Work instruction:
Report only the number of lines that contain the string "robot" in the records below.

Recorded data:
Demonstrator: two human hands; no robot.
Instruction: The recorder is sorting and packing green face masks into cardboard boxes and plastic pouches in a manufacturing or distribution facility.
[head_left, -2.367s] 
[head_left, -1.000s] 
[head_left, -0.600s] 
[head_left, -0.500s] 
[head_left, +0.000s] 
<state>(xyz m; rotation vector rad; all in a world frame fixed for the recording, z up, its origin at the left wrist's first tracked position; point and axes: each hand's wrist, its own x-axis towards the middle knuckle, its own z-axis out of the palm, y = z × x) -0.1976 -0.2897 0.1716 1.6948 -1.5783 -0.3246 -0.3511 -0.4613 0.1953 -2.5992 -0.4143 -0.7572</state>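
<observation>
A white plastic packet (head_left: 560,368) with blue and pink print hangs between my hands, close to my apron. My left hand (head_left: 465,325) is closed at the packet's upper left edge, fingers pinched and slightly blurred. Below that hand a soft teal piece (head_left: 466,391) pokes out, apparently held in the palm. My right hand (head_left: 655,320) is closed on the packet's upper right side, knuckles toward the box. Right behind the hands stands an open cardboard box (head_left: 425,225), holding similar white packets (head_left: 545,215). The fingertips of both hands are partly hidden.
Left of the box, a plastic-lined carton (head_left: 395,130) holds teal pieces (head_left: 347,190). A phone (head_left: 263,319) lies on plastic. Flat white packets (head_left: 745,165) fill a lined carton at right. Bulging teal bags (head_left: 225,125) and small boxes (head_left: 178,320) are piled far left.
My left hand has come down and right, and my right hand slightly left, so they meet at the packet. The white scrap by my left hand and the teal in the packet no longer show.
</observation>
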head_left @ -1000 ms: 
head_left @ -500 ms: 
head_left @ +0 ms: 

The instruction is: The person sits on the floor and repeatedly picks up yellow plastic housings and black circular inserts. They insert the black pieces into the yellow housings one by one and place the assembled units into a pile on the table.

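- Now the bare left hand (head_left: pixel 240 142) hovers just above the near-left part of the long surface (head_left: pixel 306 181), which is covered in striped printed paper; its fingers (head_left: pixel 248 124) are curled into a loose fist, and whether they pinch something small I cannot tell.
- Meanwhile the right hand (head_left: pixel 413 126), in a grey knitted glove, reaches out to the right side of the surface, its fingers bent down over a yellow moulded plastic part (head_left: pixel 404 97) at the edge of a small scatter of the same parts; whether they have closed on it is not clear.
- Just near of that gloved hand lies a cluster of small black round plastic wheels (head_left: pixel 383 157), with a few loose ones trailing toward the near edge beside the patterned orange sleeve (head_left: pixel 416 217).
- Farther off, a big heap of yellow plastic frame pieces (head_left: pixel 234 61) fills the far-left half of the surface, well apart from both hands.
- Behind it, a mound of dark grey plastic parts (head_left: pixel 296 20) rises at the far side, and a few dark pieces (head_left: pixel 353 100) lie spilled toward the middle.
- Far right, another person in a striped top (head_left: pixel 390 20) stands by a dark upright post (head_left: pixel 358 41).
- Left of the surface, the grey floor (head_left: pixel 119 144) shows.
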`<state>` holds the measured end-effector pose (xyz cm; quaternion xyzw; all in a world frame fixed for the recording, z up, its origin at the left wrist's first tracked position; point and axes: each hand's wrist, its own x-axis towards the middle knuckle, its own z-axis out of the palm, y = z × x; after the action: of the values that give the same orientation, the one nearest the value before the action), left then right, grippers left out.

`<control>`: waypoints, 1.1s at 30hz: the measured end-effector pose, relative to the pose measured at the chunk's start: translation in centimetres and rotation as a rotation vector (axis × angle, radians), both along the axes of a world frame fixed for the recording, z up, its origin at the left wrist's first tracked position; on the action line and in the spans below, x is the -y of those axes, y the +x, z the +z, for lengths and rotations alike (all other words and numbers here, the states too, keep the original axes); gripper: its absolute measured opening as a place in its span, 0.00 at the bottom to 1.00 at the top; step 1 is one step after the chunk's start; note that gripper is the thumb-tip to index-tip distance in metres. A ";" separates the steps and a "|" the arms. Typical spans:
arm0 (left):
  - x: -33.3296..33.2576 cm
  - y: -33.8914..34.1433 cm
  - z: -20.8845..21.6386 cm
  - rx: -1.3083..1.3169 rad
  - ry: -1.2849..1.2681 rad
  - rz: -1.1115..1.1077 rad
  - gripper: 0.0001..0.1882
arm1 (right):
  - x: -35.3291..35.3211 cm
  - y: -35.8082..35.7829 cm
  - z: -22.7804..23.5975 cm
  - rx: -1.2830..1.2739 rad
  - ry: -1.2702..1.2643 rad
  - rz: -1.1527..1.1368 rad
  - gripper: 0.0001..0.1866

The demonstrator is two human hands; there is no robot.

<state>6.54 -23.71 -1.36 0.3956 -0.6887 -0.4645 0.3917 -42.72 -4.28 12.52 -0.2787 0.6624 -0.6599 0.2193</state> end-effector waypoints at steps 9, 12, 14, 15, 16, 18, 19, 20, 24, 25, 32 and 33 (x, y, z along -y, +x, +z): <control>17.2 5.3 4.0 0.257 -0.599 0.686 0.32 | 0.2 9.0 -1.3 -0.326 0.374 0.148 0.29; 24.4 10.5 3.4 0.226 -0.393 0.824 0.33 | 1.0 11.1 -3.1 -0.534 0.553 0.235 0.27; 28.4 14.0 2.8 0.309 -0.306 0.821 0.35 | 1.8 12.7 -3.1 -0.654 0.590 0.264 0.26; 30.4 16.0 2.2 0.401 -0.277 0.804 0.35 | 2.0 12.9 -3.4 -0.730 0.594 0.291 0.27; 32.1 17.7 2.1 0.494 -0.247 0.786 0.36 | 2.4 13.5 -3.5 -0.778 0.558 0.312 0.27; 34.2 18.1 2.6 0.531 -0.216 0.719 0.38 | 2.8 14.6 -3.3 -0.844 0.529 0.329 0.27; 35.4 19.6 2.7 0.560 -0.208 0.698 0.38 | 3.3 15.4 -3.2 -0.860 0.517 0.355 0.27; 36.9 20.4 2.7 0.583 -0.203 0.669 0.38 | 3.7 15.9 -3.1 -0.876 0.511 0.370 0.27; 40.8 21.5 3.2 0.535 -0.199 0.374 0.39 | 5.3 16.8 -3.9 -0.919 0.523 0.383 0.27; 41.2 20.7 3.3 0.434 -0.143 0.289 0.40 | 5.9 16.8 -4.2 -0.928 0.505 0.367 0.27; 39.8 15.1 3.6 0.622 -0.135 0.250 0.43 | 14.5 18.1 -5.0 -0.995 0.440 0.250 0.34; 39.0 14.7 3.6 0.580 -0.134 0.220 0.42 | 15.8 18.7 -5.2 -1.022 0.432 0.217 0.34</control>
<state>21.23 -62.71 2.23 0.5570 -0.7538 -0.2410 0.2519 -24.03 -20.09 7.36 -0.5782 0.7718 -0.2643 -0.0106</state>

Problem solution:
2